### Exercise goal
As the answer, set down the lines below from the one containing "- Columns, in" through the one containing "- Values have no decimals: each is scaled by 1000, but", exactly and inclusively, and no others.

[Records from a dataset]
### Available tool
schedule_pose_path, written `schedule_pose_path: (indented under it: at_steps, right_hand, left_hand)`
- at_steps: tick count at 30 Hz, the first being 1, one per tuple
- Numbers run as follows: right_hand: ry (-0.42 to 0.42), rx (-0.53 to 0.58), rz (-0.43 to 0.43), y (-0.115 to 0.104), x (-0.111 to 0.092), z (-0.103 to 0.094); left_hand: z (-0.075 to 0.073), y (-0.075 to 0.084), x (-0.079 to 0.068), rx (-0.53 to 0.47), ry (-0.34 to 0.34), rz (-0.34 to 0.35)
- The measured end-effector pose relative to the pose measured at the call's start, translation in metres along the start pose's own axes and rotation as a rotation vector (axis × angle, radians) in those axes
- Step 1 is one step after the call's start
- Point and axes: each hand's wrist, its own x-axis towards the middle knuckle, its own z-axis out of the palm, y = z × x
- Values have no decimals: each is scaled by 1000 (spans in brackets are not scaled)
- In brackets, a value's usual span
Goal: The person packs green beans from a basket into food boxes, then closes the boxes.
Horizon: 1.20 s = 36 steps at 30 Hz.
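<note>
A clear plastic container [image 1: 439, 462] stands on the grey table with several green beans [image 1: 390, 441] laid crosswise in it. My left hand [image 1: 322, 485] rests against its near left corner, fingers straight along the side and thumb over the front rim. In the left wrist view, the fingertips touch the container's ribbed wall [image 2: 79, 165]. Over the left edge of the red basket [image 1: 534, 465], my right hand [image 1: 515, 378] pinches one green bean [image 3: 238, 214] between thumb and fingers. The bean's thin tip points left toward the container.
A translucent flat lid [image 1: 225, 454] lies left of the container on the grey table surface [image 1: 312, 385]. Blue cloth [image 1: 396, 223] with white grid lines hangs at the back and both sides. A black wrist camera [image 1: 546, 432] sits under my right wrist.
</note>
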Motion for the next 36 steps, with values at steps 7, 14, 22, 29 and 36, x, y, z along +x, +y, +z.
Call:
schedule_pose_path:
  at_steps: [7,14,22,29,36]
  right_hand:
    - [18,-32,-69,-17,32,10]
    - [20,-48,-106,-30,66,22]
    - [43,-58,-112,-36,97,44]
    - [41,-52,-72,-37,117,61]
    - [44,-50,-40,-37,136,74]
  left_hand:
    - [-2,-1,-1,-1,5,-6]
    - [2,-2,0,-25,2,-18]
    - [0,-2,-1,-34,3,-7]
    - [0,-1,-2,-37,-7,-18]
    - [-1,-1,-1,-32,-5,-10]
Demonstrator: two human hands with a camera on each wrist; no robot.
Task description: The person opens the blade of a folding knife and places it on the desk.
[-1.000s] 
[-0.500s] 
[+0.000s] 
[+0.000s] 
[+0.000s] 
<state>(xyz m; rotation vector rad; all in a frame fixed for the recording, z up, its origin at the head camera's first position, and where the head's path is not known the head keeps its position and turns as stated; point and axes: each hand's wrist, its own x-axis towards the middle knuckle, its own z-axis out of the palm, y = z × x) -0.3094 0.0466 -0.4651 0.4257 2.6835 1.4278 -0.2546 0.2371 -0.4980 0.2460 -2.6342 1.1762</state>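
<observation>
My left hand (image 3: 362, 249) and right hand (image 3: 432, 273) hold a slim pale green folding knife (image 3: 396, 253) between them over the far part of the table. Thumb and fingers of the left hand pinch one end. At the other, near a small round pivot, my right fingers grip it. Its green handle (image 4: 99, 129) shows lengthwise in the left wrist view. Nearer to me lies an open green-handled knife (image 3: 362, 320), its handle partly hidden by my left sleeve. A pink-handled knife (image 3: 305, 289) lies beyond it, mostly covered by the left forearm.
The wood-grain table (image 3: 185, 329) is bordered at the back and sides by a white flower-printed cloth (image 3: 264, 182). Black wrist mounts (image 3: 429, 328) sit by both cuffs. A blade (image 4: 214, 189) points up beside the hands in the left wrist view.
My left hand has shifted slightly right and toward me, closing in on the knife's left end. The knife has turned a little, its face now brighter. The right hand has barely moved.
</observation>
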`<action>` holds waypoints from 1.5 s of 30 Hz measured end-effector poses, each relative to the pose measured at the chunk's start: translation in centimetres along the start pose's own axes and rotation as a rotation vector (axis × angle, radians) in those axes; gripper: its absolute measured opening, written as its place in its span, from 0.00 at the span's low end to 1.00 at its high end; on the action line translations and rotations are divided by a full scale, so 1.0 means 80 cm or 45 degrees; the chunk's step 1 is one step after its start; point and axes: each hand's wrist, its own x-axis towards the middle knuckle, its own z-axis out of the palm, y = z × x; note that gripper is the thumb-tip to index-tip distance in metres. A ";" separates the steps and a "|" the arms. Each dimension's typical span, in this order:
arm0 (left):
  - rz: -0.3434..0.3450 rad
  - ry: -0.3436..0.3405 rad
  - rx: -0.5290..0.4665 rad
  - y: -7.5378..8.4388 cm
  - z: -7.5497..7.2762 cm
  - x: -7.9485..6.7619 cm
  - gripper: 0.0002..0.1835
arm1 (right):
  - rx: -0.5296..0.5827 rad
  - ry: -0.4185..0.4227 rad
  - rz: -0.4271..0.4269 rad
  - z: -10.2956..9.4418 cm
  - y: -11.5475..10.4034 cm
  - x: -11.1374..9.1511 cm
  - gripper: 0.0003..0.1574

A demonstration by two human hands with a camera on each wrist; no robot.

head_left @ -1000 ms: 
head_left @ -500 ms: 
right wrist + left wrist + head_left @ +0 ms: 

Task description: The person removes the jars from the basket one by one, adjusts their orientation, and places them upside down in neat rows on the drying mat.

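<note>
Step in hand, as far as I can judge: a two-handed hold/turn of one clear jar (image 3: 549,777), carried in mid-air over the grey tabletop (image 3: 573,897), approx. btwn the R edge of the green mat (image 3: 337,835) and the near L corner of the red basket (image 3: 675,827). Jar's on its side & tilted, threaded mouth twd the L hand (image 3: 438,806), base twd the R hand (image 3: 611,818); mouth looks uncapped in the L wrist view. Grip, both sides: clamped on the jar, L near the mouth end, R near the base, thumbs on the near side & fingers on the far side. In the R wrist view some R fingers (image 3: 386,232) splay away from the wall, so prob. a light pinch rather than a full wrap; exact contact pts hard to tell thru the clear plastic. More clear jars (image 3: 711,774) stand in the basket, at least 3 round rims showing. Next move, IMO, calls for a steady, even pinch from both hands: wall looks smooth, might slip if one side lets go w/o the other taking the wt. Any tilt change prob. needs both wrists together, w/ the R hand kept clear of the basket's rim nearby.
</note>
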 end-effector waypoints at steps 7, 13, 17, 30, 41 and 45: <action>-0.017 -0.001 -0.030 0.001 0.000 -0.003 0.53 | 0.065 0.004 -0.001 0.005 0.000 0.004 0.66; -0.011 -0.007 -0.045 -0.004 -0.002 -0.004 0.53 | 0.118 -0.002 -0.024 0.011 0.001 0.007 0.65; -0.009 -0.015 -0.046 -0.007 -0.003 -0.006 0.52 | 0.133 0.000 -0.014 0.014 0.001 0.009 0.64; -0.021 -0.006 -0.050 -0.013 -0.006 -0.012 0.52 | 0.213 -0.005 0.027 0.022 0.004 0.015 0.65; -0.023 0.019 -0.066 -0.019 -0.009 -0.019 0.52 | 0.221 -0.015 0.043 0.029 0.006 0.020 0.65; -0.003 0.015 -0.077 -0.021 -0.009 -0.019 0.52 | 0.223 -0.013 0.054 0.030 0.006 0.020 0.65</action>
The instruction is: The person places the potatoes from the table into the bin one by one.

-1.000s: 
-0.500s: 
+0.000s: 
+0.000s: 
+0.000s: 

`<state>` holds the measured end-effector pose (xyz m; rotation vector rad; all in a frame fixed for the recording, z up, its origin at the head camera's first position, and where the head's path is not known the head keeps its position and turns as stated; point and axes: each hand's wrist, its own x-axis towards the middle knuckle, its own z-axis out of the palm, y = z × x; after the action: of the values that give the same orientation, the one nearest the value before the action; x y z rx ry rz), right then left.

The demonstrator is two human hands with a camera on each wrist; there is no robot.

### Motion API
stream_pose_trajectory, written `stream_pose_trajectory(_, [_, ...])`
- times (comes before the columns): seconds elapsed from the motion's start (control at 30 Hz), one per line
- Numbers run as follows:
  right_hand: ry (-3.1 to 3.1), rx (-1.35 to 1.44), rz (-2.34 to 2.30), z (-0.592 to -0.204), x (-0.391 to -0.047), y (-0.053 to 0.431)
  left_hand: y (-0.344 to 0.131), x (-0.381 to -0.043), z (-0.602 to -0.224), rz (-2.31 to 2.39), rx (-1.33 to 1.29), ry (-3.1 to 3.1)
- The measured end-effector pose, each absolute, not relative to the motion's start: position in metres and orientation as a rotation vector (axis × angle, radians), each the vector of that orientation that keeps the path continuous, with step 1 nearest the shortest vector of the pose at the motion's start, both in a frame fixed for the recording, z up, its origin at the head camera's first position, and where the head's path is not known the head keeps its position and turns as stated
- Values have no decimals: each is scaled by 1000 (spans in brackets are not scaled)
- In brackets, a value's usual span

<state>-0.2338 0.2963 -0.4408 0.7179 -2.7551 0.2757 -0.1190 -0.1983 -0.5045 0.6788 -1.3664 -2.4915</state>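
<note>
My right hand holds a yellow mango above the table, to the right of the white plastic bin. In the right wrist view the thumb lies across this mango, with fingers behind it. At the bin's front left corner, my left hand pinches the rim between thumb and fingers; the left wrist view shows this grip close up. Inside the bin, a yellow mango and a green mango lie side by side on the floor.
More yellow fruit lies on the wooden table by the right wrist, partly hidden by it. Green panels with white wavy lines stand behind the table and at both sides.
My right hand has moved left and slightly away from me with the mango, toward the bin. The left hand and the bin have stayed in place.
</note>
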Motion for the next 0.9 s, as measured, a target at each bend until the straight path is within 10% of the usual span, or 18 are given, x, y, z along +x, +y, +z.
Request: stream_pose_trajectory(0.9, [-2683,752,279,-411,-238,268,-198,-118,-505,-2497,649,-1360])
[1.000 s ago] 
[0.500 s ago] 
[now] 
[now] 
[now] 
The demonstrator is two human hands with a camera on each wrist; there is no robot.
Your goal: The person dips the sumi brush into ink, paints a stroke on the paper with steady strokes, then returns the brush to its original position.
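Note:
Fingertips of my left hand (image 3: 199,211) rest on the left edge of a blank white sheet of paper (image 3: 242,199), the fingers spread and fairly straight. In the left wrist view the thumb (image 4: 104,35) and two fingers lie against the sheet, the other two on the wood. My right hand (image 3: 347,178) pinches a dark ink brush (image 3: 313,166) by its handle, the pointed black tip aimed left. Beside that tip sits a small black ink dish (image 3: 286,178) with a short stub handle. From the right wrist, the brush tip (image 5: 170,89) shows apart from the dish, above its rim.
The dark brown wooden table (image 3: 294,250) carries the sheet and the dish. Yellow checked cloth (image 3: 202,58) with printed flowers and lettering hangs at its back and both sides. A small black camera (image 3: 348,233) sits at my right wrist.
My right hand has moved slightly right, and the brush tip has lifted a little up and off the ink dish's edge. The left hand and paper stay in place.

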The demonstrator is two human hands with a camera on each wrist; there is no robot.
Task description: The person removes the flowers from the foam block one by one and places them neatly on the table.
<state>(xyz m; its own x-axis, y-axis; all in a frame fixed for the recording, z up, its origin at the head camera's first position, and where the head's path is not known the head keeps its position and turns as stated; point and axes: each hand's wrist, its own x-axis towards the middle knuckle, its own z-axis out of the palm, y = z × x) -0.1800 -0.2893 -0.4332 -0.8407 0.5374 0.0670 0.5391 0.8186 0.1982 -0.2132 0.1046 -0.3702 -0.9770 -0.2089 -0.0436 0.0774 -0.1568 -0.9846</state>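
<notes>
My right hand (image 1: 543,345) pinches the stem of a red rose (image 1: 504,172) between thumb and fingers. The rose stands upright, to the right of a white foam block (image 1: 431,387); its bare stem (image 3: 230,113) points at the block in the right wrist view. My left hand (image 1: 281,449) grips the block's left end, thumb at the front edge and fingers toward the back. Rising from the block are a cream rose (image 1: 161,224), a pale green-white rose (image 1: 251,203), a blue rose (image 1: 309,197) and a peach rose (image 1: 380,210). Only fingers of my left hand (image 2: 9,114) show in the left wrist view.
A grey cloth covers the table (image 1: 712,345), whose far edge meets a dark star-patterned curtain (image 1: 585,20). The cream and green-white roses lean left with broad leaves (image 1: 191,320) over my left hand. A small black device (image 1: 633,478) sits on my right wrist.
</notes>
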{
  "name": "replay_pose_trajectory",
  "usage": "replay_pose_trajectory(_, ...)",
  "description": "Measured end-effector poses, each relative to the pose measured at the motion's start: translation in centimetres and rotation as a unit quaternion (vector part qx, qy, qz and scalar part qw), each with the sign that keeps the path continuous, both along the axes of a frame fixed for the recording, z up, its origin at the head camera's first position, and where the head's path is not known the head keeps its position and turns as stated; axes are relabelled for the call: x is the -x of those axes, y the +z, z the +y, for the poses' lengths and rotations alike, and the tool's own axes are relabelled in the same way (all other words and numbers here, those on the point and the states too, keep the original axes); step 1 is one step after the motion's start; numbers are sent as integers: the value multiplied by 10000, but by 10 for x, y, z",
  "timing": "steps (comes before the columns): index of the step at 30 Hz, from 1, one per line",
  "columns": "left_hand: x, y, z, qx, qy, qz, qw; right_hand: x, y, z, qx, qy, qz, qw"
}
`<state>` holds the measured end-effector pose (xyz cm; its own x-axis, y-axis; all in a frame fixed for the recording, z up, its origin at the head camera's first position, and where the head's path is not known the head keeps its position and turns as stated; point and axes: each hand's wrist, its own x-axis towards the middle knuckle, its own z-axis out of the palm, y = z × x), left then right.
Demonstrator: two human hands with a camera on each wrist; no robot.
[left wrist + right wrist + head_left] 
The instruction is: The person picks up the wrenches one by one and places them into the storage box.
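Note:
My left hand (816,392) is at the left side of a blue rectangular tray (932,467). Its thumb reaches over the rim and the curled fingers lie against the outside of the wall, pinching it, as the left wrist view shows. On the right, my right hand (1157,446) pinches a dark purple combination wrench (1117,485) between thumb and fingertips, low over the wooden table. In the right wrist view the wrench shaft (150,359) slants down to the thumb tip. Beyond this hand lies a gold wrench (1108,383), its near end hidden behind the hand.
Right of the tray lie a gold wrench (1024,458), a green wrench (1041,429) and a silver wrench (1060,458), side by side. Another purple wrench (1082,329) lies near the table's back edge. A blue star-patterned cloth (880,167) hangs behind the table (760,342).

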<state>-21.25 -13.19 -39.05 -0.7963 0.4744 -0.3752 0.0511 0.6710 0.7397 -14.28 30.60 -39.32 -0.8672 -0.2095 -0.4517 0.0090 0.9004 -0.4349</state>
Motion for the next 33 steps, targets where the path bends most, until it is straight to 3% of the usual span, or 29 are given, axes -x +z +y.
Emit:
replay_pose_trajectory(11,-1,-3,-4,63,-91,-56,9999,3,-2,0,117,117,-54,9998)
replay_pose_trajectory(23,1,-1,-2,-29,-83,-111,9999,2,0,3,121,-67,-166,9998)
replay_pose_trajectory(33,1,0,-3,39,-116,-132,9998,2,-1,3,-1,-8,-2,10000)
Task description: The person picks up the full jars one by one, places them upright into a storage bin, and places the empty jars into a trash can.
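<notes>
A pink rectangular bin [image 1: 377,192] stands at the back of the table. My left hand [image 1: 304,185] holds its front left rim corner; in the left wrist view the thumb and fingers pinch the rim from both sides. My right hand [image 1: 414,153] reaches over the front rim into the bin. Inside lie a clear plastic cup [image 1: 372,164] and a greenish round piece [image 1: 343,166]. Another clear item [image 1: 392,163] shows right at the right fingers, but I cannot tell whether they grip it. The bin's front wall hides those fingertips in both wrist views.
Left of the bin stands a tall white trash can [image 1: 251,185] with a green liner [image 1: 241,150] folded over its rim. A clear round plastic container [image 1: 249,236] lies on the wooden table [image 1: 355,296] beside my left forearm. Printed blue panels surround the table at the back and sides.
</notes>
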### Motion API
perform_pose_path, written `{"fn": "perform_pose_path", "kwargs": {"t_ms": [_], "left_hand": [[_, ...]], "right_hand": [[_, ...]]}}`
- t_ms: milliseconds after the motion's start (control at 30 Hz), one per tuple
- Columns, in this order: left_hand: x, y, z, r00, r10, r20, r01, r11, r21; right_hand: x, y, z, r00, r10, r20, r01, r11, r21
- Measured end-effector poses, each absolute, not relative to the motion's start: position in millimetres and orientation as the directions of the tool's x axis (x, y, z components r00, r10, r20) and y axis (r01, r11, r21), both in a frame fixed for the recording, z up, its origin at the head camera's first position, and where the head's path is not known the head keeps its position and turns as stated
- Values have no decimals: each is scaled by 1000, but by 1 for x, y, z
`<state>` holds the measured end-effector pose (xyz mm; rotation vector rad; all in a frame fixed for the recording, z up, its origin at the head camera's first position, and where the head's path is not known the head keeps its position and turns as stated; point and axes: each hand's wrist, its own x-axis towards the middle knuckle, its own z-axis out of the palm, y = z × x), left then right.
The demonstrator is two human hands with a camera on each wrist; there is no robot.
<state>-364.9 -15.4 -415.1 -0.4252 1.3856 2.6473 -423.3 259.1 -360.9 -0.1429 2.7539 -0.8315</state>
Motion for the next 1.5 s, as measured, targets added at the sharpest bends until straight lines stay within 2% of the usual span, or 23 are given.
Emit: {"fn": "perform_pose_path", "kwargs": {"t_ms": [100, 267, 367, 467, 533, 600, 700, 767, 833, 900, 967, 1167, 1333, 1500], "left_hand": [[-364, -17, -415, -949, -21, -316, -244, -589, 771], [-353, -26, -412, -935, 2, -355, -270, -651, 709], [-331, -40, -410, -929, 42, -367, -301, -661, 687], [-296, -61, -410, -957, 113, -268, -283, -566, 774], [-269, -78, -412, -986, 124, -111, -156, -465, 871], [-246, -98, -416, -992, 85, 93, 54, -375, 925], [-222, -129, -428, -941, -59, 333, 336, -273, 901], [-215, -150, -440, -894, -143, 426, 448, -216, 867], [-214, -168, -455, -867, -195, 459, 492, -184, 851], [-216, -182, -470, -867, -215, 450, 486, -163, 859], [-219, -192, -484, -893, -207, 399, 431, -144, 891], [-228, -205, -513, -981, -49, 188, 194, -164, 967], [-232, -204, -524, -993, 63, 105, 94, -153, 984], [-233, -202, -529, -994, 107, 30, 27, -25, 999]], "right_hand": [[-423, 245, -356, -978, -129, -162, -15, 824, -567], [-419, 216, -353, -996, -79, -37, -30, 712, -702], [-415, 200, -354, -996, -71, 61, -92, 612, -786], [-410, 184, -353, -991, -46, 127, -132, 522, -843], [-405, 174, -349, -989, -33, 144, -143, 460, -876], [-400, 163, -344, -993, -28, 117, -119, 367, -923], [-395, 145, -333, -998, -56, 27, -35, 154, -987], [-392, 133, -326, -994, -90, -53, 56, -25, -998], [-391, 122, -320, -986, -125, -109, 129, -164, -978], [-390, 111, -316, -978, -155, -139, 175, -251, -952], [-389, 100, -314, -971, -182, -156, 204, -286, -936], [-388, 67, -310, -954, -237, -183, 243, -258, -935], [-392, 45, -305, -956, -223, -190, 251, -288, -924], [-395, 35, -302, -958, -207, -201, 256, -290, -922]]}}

### Exercise output
- Columns, in this order: left_hand: x, y, z, r00, r10, r20, r01, r11, r21; right_hand: x, y, z, r00, r10, r20, r01, r11, r21
- Measured end-effector poses, each absolute, not relative to the motion's start: position in millimetres and orientation as the directions of the tool's x axis (x, y, z components r00, r10, r20) and y axis (r01, r11, r21), both in a frame fixed for the recording, z up, its origin at the head camera's first position, and where the head's path is not known the head keeps its position and turns as stated
- Values have no decimals: each is scaled by 1000, but by 1 for x, y, z

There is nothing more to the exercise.